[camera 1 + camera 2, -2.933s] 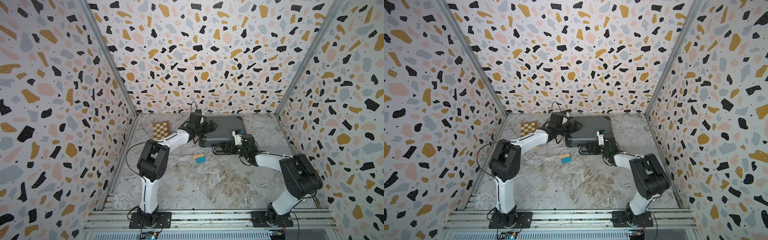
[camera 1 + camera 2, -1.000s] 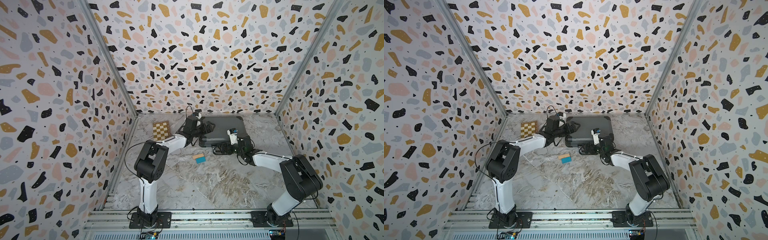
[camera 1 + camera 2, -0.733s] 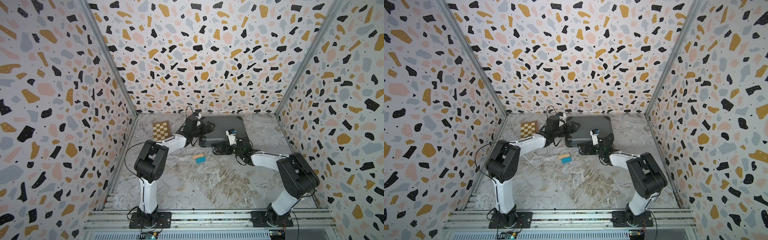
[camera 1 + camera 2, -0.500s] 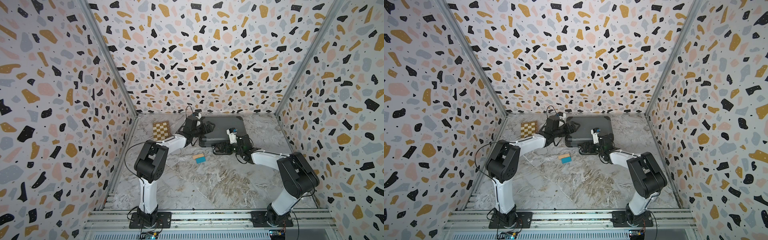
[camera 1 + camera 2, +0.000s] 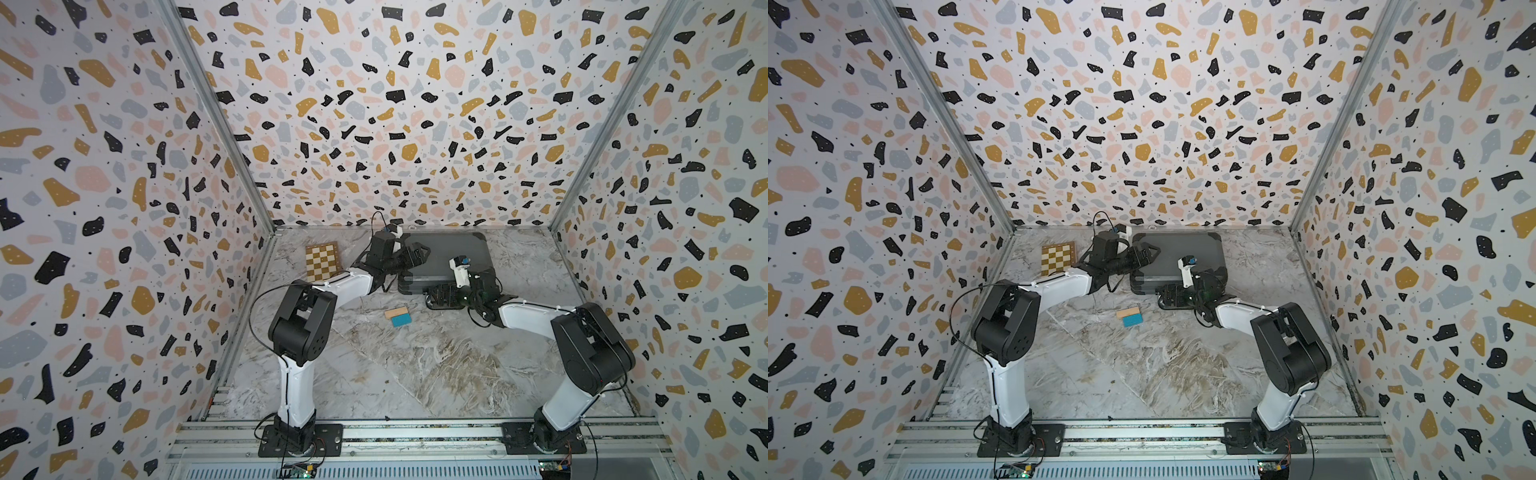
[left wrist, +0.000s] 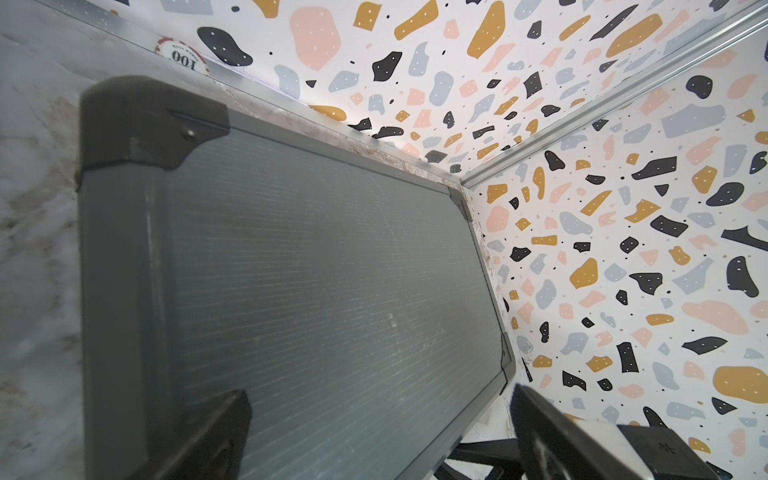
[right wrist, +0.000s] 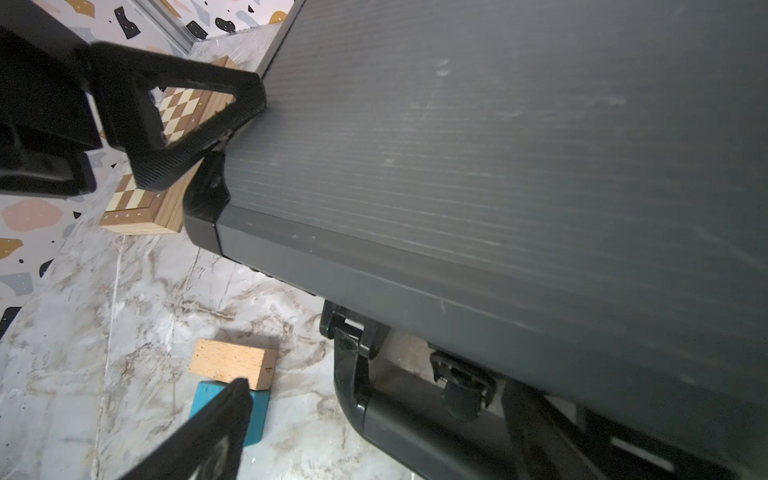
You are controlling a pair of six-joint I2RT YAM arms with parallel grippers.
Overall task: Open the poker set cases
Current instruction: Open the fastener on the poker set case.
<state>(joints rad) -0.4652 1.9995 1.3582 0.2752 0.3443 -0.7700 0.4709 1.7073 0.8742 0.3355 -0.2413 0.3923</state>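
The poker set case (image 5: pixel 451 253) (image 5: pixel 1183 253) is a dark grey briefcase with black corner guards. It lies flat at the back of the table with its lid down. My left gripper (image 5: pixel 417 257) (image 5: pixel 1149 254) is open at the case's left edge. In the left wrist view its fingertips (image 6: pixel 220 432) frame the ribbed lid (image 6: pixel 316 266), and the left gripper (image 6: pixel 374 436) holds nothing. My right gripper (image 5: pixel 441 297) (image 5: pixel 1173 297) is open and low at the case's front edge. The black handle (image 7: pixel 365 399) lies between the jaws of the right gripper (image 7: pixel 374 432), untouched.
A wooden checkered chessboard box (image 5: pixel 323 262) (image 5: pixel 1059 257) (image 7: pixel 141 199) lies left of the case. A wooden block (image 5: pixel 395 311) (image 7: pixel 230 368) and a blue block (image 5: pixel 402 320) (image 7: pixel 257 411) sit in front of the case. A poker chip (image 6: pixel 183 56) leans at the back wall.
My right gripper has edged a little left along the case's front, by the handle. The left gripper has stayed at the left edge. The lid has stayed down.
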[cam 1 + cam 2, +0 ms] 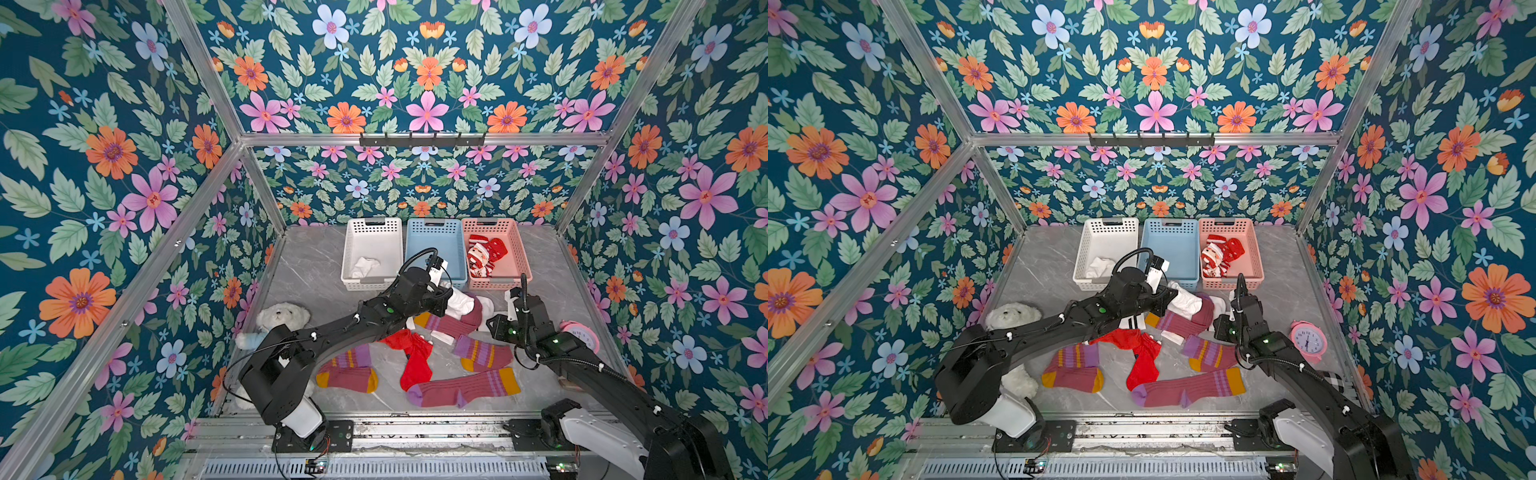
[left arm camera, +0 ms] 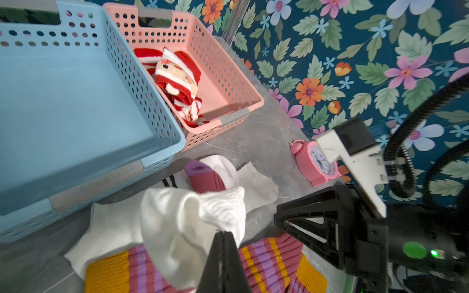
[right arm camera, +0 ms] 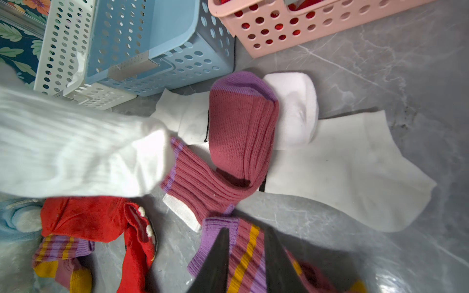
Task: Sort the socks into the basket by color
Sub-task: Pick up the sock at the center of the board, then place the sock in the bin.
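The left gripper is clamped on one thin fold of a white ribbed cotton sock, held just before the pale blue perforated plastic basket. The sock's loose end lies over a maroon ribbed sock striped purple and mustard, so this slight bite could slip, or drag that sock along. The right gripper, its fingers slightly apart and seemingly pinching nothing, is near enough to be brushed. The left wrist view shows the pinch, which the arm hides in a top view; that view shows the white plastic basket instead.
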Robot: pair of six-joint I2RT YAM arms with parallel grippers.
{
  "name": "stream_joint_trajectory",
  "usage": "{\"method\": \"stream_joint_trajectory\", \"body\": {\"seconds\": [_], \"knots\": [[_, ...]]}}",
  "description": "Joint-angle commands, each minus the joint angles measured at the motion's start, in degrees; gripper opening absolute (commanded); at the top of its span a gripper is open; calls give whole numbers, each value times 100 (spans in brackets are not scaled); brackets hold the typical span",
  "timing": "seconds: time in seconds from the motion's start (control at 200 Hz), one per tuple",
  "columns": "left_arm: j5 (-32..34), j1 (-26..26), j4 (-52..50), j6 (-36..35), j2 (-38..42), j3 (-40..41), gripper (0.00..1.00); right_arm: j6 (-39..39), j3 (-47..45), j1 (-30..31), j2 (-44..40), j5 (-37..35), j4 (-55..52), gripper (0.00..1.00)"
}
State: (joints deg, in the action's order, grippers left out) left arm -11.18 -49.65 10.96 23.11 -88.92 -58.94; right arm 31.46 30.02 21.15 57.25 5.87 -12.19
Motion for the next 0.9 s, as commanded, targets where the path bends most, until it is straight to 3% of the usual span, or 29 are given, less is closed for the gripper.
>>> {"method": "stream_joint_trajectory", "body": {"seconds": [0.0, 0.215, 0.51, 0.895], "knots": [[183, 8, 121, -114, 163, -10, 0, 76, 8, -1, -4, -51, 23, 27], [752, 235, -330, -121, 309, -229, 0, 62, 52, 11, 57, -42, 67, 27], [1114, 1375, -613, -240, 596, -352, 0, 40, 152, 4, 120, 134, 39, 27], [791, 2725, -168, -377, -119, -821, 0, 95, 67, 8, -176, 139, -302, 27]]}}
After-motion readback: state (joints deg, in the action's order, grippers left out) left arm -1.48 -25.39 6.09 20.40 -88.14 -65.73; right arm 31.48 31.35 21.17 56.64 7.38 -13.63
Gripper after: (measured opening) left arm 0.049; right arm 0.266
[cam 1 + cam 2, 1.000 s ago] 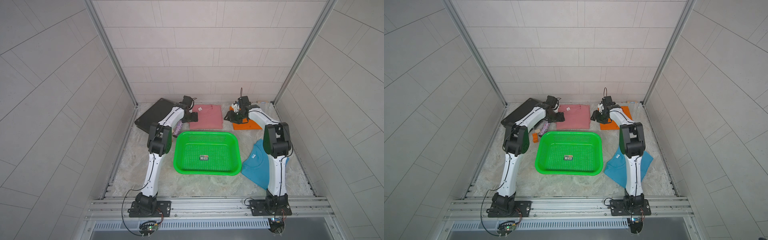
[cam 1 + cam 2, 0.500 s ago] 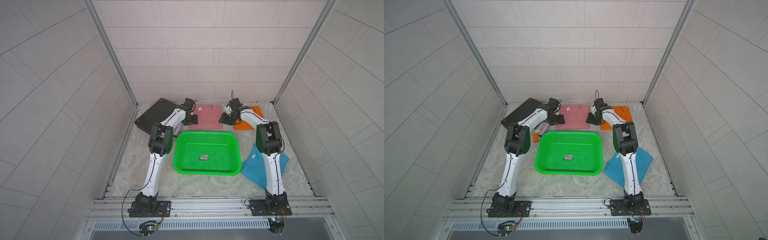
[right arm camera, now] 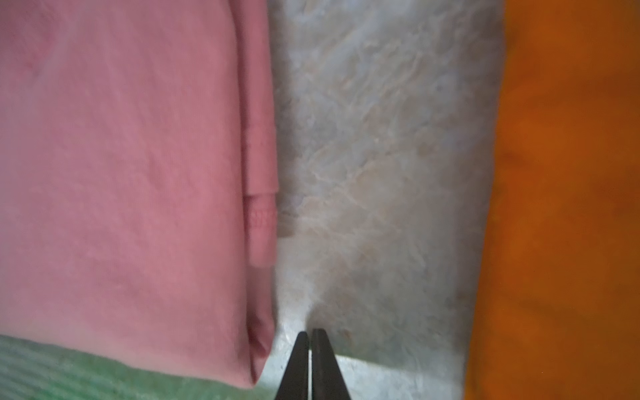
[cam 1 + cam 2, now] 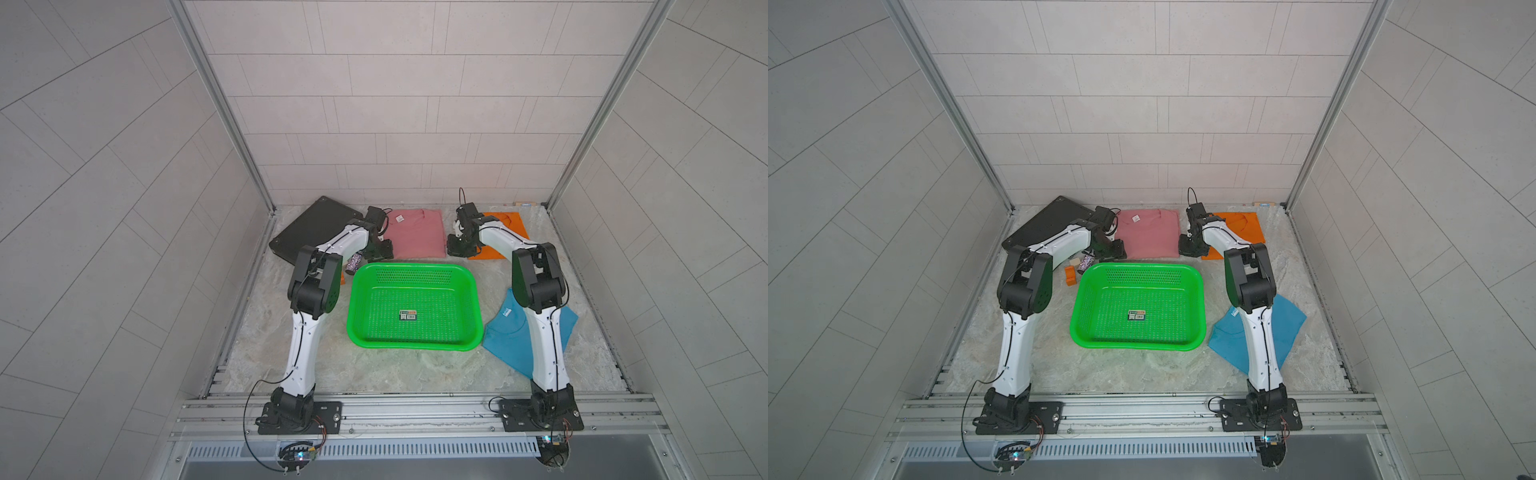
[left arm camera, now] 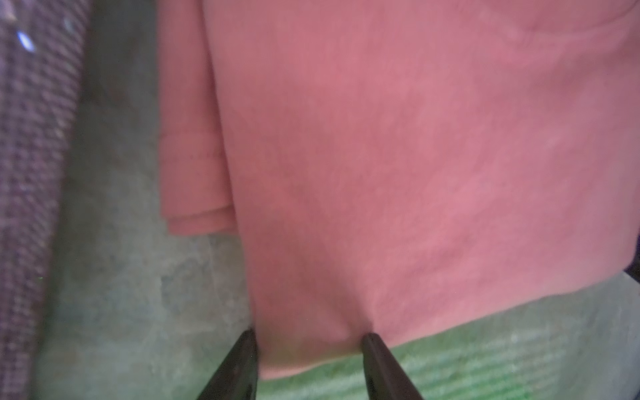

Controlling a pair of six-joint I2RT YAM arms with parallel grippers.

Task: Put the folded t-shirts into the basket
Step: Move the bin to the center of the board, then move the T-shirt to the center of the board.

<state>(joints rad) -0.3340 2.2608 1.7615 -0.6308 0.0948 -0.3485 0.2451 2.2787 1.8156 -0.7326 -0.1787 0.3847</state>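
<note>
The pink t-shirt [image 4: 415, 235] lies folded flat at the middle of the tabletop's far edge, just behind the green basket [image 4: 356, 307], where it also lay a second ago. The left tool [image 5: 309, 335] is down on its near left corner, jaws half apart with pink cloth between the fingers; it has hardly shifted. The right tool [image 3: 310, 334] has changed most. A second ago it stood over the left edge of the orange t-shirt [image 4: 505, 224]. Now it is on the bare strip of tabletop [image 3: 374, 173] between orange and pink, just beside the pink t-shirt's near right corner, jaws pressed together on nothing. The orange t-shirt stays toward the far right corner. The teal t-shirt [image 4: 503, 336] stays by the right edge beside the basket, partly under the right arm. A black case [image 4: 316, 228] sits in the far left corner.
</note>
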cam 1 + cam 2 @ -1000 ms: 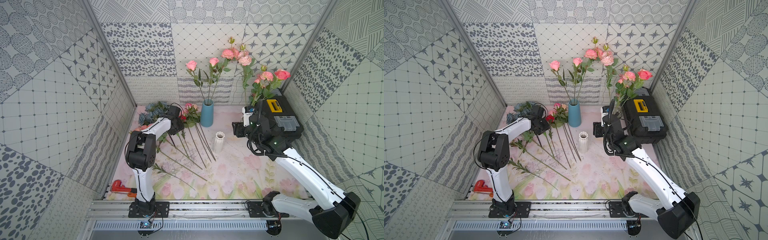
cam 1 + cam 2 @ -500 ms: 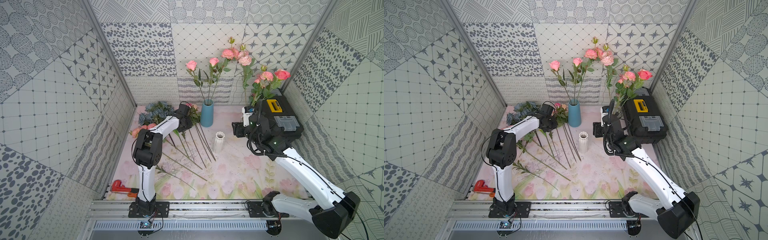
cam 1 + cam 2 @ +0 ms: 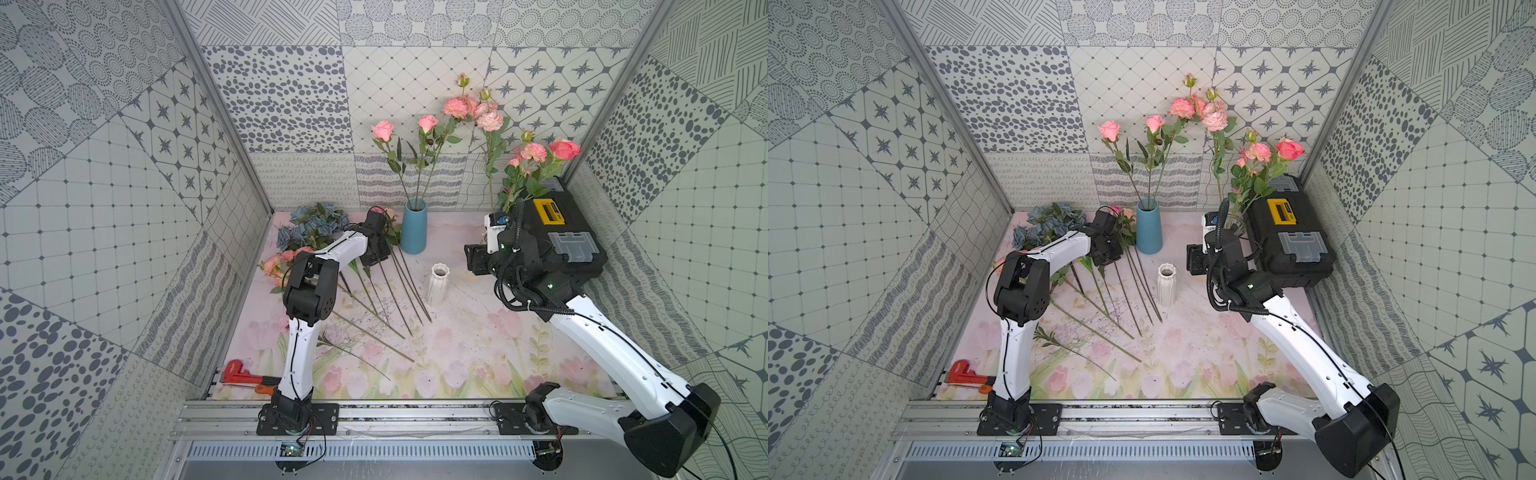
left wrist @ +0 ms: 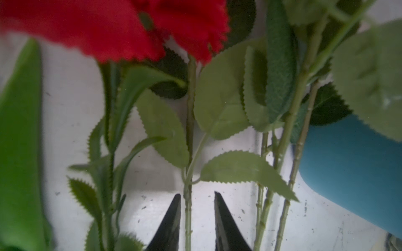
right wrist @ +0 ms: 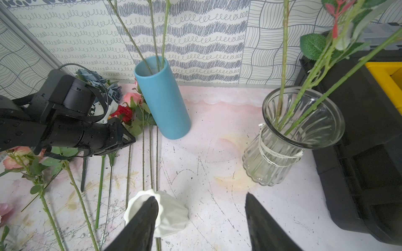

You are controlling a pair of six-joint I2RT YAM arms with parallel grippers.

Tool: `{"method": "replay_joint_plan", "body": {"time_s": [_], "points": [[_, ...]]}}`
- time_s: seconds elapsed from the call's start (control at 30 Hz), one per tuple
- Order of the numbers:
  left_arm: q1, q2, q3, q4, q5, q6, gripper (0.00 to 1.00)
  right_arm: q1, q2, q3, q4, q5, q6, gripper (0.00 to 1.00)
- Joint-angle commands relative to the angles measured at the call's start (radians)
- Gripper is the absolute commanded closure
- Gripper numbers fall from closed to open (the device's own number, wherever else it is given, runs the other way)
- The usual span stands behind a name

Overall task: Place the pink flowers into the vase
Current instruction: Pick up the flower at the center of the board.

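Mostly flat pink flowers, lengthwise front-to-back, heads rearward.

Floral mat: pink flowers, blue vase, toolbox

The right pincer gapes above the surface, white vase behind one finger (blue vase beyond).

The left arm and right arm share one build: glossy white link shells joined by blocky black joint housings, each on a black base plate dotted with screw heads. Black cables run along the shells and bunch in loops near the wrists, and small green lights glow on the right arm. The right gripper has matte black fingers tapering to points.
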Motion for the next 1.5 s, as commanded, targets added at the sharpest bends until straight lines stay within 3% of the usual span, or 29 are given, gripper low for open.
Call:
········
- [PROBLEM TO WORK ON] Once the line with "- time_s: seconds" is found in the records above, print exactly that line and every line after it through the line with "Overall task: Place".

- [OUTPUT FOR THIS TASK]
- time_s: seconds elapsed from the call's start (control at 30 Hz), one per tuple
- Order of the numbers:
  left_arm: q1, q2, q3, q4, q5, q6, gripper (0.00 to 1.00)
  right_arm: q1, q2, q3, q4, q5, q6, gripper (0.00 to 1.00)
- Joint-angle commands relative to the angles measured at the call's start (radians)
- Gripper is the absolute commanded closure
- Gripper numbers fall from closed to open (the device's own number, wherever else it is given, runs the other way)
- The usual span stands behind a name

Overall task: Place the pink flowers into the vase

No further response is needed.